"Para que esto cambie, hay que prenderle fuego a todo, desde Pinar del Río a Baracoa y, encima, tener suerte", me dijo hace un tiempo una ex alta oficial del régimen, tan comunista en sus primeros días como el más barbudo de los barbudos, y tan desencantada con lo que trajo la Revolución como –lo admitan o no-, la mayoría de los cubanos.
Fidel parecía inmortal, sobre todo se lo parecía a los más de dos millones y medio de huidos de la isla, pero no lo era. Con su desaparición tras 57 años de revolución, ha llegado el momento de convertir el país en aquello que algunos de sus mártires –como Chanes de Armas, como Eusebio Peñalver- pretendieron: una lugar en el que se pueda vivir.
Sin duda, las democracias occidentales tienen sus inconvenientes. Pero ninguno de éstos oscurece el hecho de que no exista un sistema político que genere mayor libertad o prosperidad para el conjunto de la ciudadanía. Y, desde luego, una dictadura comunista como la cubana no resulta un régimen más deseable. Excepto, tal vez, para los propios dictadores y su entorno.
Este es un momento crucial para Cuba: la incertidumbre a la que se asoma resulta tan comprometida como desconcertante. Después de casi seis décadas de gobierno despótico y opresivo, brota con timidez la esperanza de un cambio de régimen.
En este tiempo tan decisivo la comunidad internacional y la oposición al régimen dentro y fuera de la isla deberían proceder con habilidad y contundencia extremas para provocar la caída de un presidente, Raúl, que se halla en el poder a pesar de tener las manos manchadas de sangre inocente, y a pesar de, por supuesto, no haber ganado nunca unas elecciones limpias.
Está ahí porque formó parte del Movimiento 26 de julio. Porque navegó en el Granma. Porque asaltó el cuartel Moncada. Porque los rebeldes, y él era uno de los más destacados, como el Che, Cienfuegos o Almeida, echaron a Batista.
Pero ahora hay que echarlo a él. Por supuesto, habrá resistencias. Por un lado, por parte del propio Castro, que disfruta del poder absoluto, oficialmente, desde 2008. Su sosiego está garantizado mientras continúe ostentando la presidencia del Consejo de Estado y del Consejo de Ministros. Pero no es descabellado sostener que al primer secretario del Partido Comunista se le puede venir encima una súbita contrarrevolución si, en algún momento, no puede apoyarse en esos cargos.

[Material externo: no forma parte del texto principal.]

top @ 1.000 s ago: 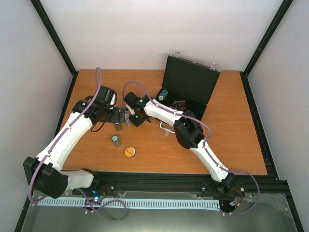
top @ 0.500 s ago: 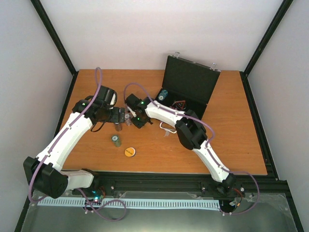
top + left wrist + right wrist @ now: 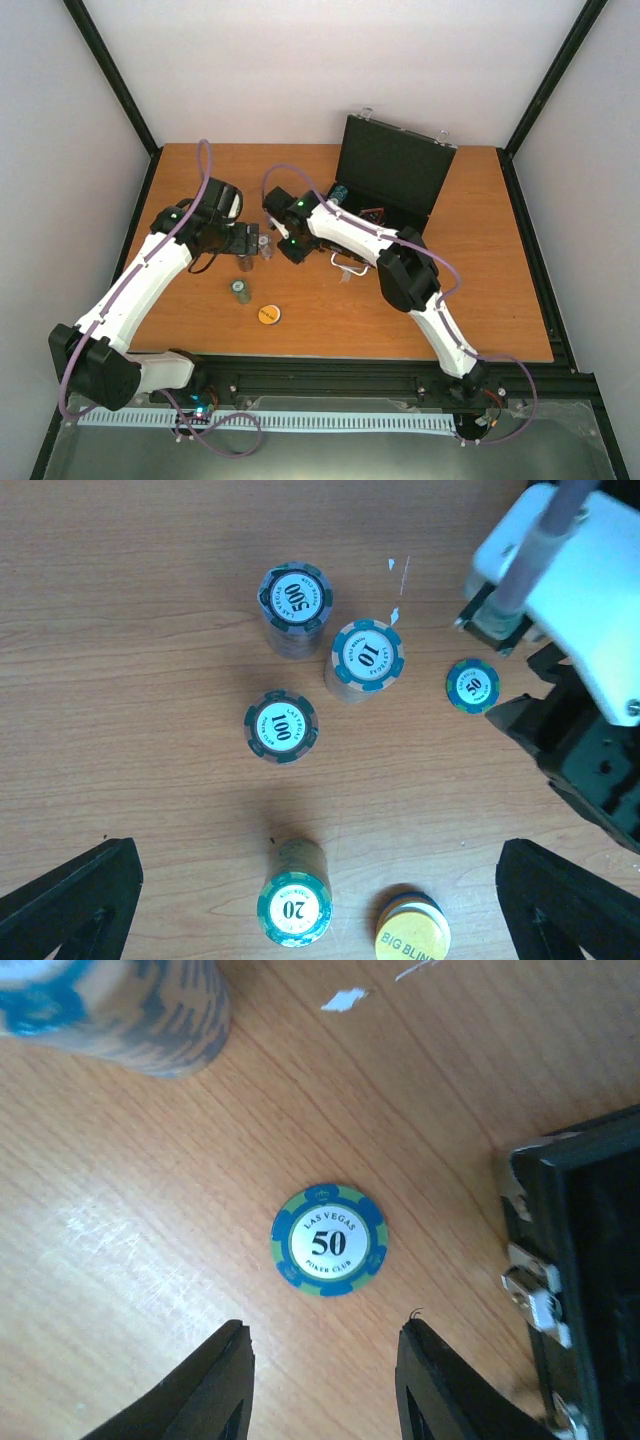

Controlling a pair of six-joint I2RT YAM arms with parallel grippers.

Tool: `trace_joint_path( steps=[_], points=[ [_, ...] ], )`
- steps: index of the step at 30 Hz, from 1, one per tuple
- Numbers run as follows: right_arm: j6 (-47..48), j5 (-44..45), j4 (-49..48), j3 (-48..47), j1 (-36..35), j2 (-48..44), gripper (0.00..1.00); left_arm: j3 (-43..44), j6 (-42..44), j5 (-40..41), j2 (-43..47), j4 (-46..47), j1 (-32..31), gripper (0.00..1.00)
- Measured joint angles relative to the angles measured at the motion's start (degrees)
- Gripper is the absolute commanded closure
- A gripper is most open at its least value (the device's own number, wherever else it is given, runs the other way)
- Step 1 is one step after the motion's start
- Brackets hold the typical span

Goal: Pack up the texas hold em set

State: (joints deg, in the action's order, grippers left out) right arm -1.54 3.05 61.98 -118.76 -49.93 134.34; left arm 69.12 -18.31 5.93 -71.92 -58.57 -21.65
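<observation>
The black case [image 3: 392,168] stands open at the back right, with a chip stack [image 3: 340,193] and a red-black piece [image 3: 372,213] inside. Its edge shows in the right wrist view [image 3: 590,1250]. My left gripper [image 3: 247,240] is open and empty [image 3: 320,860], high over chip stacks marked 500 [image 3: 295,597], 10 [image 3: 367,655], 100 [image 3: 281,726] and 20 [image 3: 294,908]. The orange Big Blind disc [image 3: 410,940] lies beside the 20 stack; it also shows from above [image 3: 268,314]. My right gripper [image 3: 288,246] is open [image 3: 325,1345], just short of a single flat 50 chip [image 3: 329,1239].
A chip stack [image 3: 110,1010] stands just beyond the 50 chip. The case's silver handle [image 3: 345,265] sticks out toward the table's middle. Both grippers are close together near the chips. Black frame posts edge the table.
My right arm has swung a little to the right and back, its elbow moving right. The left arm and the chips have not moved.
</observation>
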Motion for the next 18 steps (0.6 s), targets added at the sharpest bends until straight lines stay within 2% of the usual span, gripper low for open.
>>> trace_joint_path(
  steps=[1,5,8,12,18],
  points=[
    [0.0,0.0,0.3,0.0,0.0,-0.8,0.56,0.0,0.0,0.0,0.0,0.0,0.0,0.00],
    [-0.4,-0.3,0.5,0.6,0.0,-3.0,0.29,-0.1,0.0,-0.2,0.0,0.2,0.0,0.00],
    [-0.2,-1.0,0.7,0.6,0.0,-2.9,0.16,-0.1,0.0,-0.2,0.0,0.3,0.0,0.00],
    [0.4,-1.9,2.1,-1.4,0.2,-1.0,0.15,-0.1,0.0,-0.2,0.0,0.3,0.0,0.00],
    [0.4,-4.2,2.4,-5.9,1.5,4.3,0.19,-0.1,0.0,-0.2,0.0,0.3,0.0,0.00]
  ],
)
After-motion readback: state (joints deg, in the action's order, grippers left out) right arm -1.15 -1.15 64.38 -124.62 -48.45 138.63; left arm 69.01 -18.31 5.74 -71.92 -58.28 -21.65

Próximamente Raúl velará por el continuismo. En teoría, tal y como ha manifestado al menos en dos ocasiones, el 24 de febrero de 2018 se retirará. Sin embargo, puede que surja algún asunto mayor que se lo impida. Quizá su percepción de que los "logros" de la Revolución corren peligro. En ese caso, ¿quién mejor para preservarlos que su único hijo varón, Alejandro?
Coronel del Ministerio del Interior, máster en Relaciones Internacionales y asesor prioritario de su padre, el sobrino de Fidel encabezaría la lista de políticos cubanos dispuestos a mantener el castrismo sin los hermanos Castro en el poder. Al fin y al cabo, él es uno de ellos.
Habrá resistencia también por parte de los miles de cubanos que viven no tanto sometidos al régimen –que también-, sino del propio régimen. Casi 60 años con unos mismos gobernantes, sin libertad ni alternativa, sin críticas ni reproches públicos, con un único y perverso adoctrinamiento, provocan numerosas alteraciones en la configuración de una sociedad.
No es la menor de ellas el ventajismo de muchos cubanos, que o bien por convencimiento o bien por conveniencia o necesidad, han preferido resolver su día a día, sus vidas, uniendo sus intereses a los del Gobierno.
Mientras la nueva Caravana de la Libertad -qué nombre tan paradójico- viaja a Santiago con las cenizas de Fidel y muchos cubanos la saludan a su paso, los primeros instantes de un futuro incierto invitan a pensar en que Raúl tal vez no pueda sostener durante mucho tiempo la continuidad del régimen que ayudó a crear. Ni, tampoco, a sí mismo.